Another repeated motif, of which much has been made in earlier reviews of “Pavement,” entails one dancer holding another dancer’s hands behind his back and guiding him to the floor, as though placing him under arrest. Apparently the phrase arose during company improvisation and had no symbolic meaning at the time, but in light of current events, it’s impossible to watch white males (two of A.I.M.’s male dancers are white) place black males into that posture without a shudder. A dancer might fall into the position in response to gunshots in the soundtrack, or lie that way through two or three following segments, like a body abandoned at a crime scene. Death is ever present in this neighbourhood.

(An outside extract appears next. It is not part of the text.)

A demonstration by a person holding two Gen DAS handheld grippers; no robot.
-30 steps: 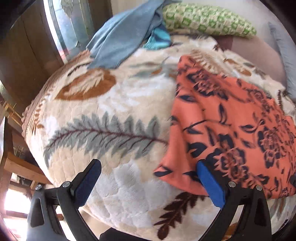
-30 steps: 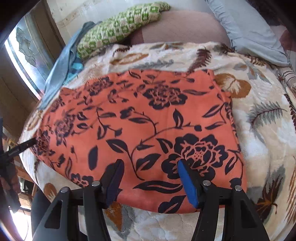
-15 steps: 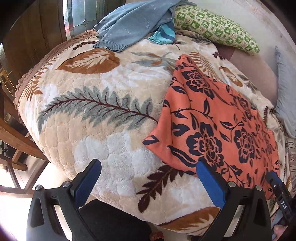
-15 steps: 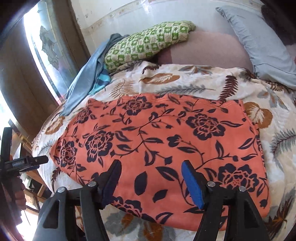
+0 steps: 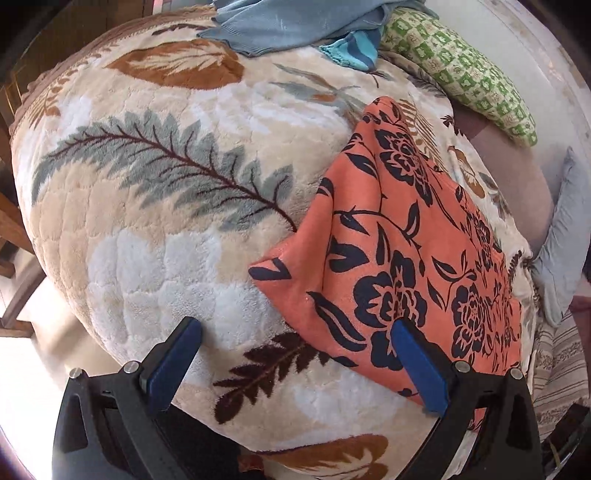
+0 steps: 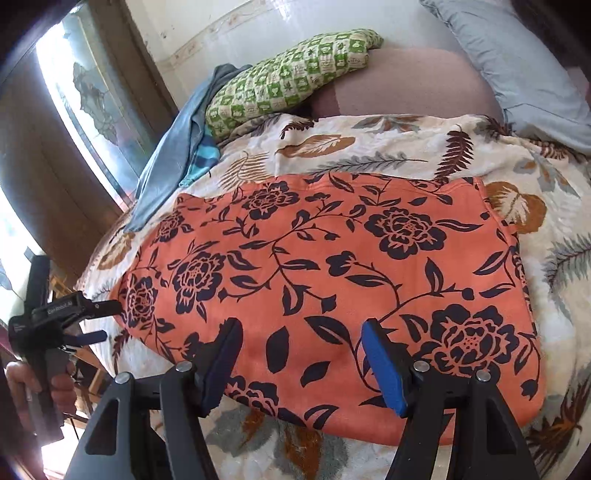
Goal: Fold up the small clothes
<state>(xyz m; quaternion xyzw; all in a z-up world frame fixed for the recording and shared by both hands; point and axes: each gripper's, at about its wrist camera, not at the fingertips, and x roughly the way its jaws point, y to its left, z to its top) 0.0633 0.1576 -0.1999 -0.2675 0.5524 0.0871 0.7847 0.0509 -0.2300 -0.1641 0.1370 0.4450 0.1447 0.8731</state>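
Orange floral cloth [image 6: 332, 266] lies spread flat on the plush leaf-print blanket [image 5: 147, 229], we judge so its edges are reachable for folding, while our left gripper [image 5: 295, 360] and right gripper [image 6: 301, 360] hover released near its near edge, apparently grasping nothing.

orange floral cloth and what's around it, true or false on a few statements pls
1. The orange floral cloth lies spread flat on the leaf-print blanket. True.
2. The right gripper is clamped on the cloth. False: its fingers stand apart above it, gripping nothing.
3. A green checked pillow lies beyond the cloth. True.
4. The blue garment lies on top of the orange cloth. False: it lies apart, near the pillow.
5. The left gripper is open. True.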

Audio clips from “Boyz” overlay the soundtrack of classical oratorio, hip-hop beats and house music. Since “Pavement” is apparently plotless, Abraham presumably chose the film segments most compelling to him personally; certainly, the opening dialog from the movie, during which schoolchildren discuss the neighborhood’s latest shooting, and the harrowing emotion of the character Ricky’s death scene, make the abstraction painfully concrete. Judicious spoken-word has effects both amusing (that Bel Biv Devoe reference sure came out of left field) and heart-rending, such as Abraham screaming “Help me!” over and over, illuminated only by flashing red police lights.
Abraham cites Merce Cunningham as an influence, and while “Pavement” courses with emotion, a vein of Cunningham discipline runs through the deceptively offhand-looking movement. It’s most obvious during a duet to trance-y tones, during which two men maintain perfect unison in their elongated pauses, passés and writing turns without so much as a glance toward one another. The dancers feel this work deeply, and the movement emanates from within them; Abraham has a keen eye for talent and has matched them beautifully in their discipline, physicality and expressiveness.
“Pavement” ends, as I suppose it must, sadly. In an evocative but overlong scene, bodies lay atop bodies, hands behind their backs, while Sam Cooke (another victim of gun violence) croons and video of an imploding skyscraper is projected onto the backboard of the basketball hoop. It seemed a shame to conclude all that finely wrought abstraction with such an on-the-nose finale. The end had come for me a few minutes earlier, when a dancer nonchalantly snacked on potato chips while sitting next to Abraham’s prone corpse, as though the loss of another young black life was as matter-of-fact as lunch. Today’s young audience can relate.